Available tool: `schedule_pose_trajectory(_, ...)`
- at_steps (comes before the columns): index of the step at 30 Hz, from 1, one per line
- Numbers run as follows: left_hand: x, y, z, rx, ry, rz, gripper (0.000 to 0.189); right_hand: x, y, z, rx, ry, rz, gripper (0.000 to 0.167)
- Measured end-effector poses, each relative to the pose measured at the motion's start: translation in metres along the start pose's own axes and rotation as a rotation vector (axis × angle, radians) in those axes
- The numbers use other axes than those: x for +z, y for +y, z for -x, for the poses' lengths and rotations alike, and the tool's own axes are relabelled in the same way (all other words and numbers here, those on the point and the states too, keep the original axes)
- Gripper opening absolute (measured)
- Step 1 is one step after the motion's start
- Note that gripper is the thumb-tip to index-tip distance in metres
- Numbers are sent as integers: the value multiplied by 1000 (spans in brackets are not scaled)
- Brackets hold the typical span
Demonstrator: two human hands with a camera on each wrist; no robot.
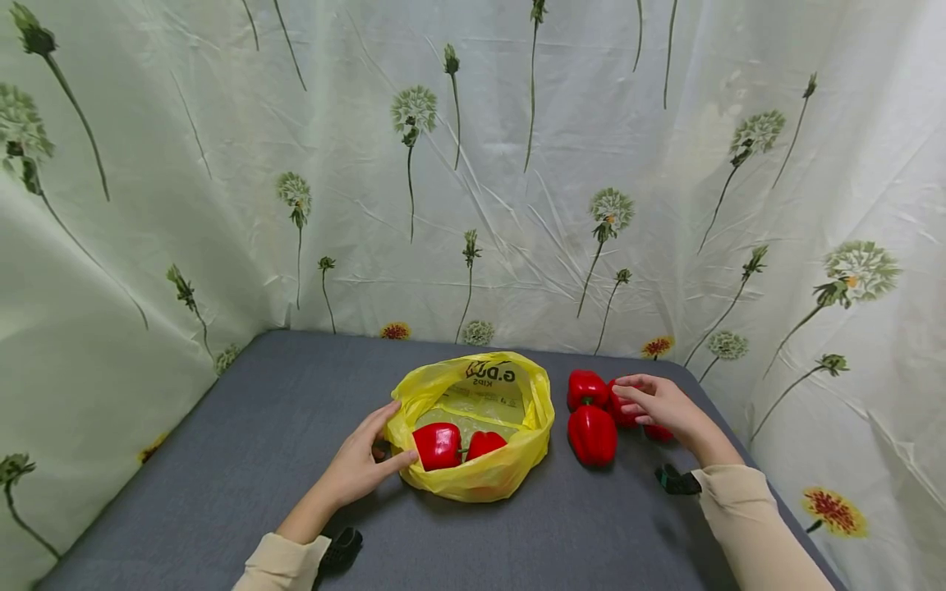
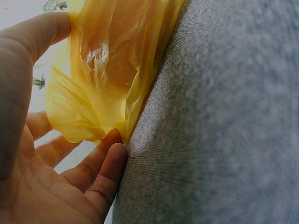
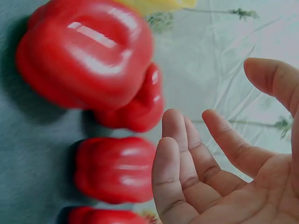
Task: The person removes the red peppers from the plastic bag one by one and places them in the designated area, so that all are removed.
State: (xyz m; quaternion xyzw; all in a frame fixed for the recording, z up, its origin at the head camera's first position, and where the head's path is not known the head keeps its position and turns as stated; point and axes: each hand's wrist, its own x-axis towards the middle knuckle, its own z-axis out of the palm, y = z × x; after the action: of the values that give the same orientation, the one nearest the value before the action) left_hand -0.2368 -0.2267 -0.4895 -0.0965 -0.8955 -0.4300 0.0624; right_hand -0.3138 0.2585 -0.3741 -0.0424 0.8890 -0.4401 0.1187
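Observation:
In the head view a yellow plastic bag [image 1: 510, 484] stands with its mouth wide, printed letters on its inner back wall. Two red bell peppers [image 1: 438, 447] show inside it. My left hand [image 1: 358, 468] rests against the bag's left side, thumb and fingers spread; the left wrist view shows its fingertips touching the yellow film [image 2: 107, 60]. To the right of the bag sit several red bell peppers [image 1: 593, 437] close together. Over the rear right ones hovers my right hand [image 1: 668, 410], fingers loosely bent and holding nothing, apart from the nearest pepper [image 3: 117, 170] in the right wrist view.
A grey cloth-covered table [image 1: 281, 427] carries everything. Behind it and along both sides hangs a pale curtain [image 1: 355, 123] with dandelion prints. Dark straps [image 1: 342, 550] sit at both wrists, by the beige sleeves.

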Motion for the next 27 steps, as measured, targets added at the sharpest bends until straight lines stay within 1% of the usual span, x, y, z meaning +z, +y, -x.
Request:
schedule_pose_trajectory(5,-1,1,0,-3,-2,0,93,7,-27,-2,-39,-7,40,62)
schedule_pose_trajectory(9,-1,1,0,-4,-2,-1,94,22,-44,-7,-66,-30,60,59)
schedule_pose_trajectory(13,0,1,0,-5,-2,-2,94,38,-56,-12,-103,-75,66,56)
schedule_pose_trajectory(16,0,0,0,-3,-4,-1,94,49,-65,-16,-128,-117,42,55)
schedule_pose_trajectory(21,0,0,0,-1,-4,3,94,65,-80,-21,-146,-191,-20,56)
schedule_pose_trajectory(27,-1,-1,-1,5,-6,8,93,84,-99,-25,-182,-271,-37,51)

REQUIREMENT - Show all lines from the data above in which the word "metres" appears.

RESPONSE -
- Measured end-effector poses, each relative to the pose measured at the motion's start: translation in metres along the start pose's own axes and rotation as a rotation vector (axis × angle, radians) in those axes
- Note that gripper is the thumb-tip to index-tip distance in metres

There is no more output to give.